### What you will do
Retype all the data word for word.

== == ==

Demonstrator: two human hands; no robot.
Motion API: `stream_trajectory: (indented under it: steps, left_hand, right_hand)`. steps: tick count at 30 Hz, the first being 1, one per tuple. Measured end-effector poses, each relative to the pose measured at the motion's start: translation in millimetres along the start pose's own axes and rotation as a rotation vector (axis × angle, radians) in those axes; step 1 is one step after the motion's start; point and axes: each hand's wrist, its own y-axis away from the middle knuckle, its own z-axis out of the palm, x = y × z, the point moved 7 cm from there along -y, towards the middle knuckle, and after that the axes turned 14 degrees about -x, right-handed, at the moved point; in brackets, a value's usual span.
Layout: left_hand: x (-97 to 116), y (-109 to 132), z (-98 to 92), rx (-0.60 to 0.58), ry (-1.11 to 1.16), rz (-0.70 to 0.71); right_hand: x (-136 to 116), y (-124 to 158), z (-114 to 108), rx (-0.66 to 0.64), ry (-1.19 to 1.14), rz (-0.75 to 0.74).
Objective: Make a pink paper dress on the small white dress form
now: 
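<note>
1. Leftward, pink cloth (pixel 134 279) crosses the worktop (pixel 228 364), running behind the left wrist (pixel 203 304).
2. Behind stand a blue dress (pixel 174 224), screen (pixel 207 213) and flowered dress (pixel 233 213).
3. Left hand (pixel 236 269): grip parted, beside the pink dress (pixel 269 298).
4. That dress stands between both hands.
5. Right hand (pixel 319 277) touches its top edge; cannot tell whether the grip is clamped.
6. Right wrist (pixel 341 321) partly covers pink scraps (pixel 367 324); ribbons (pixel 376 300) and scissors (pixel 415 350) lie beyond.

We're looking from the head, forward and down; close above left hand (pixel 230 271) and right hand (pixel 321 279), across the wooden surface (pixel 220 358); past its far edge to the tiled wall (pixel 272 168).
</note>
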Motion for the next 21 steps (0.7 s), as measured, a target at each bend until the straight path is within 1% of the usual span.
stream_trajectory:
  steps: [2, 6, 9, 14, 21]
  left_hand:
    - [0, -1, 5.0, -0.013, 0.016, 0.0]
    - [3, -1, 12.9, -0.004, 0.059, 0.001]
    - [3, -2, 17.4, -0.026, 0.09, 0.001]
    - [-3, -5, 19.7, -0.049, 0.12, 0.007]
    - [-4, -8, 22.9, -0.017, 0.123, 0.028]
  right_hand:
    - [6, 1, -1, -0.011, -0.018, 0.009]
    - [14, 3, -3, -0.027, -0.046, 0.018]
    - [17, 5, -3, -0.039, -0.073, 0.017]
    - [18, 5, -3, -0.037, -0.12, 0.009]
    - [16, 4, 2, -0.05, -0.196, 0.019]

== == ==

### Exercise response
Demonstrator: two human hands; no robot.
Motion API: `stream_trajectory: (indented under it: steps, left_hand, right_hand)`. steps: tick count at 30 Hz, the first being 1, one per tuple. Measured end-effector poses, each relative to the pose measured at the motion's start: translation in millimetres along the start pose's own axes and rotation as a rotation vector (axis × angle, radians) in those axes; step 1 is one step after the motion's start; point and axes: each hand's wrist, its own y-axis away from the middle knuckle, its own z-axis out of the palm, x = y × z, the point moved 7 cm from there along -y, towards the middle knuckle, and after that the axes turned 14 degrees about -x, right-handed, at the moved point; in brackets, a value's usual span.
Layout: left_hand: x (-97 to 116), y (-109 to 132), z (-98 to 92), rx (-0.60 to 0.58), ry (-1.11 to 1.16), rz (-0.70 to 0.71); right_hand: x (-136 to 116), y (-124 to 158), z (-114 to 108), rx (-0.66 to 0.64), ry (-1.19 to 1.14), rz (-0.75 to 0.74).
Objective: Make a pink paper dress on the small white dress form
now: 
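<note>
1. Leftward, pink cloth (pixel 134 279) crosses the worktop (pixel 228 364), running behind the left wrist (pixel 203 304).
2. Behind stand a blue dress (pixel 174 224), screen (pixel 207 213) and flowered dress (pixel 233 213).
3. Left hand (pixel 236 269): grip parted, beside the pink dress (pixel 269 298).
4. That dress stands between both hands.
5. Right hand (pixel 319 277) touches its top edge; cannot tell whether the grip is clamped.
6. Right wrist (pixel 341 321) partly covers pink scraps (pixel 367 324); ribbons (pixel 376 300) and scissors (pixel 415 350) lie beyond.

We're looking from the head, forward and down; close above left hand (pixel 230 271) and right hand (pixel 321 279), across the wooden surface (pixel 220 358); past its far edge to the tiled wall (pixel 272 168).
</note>
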Motion for the next 21 steps (0.7 s), as measured, a target at each bend until the straight path is within 1% of the usual span.
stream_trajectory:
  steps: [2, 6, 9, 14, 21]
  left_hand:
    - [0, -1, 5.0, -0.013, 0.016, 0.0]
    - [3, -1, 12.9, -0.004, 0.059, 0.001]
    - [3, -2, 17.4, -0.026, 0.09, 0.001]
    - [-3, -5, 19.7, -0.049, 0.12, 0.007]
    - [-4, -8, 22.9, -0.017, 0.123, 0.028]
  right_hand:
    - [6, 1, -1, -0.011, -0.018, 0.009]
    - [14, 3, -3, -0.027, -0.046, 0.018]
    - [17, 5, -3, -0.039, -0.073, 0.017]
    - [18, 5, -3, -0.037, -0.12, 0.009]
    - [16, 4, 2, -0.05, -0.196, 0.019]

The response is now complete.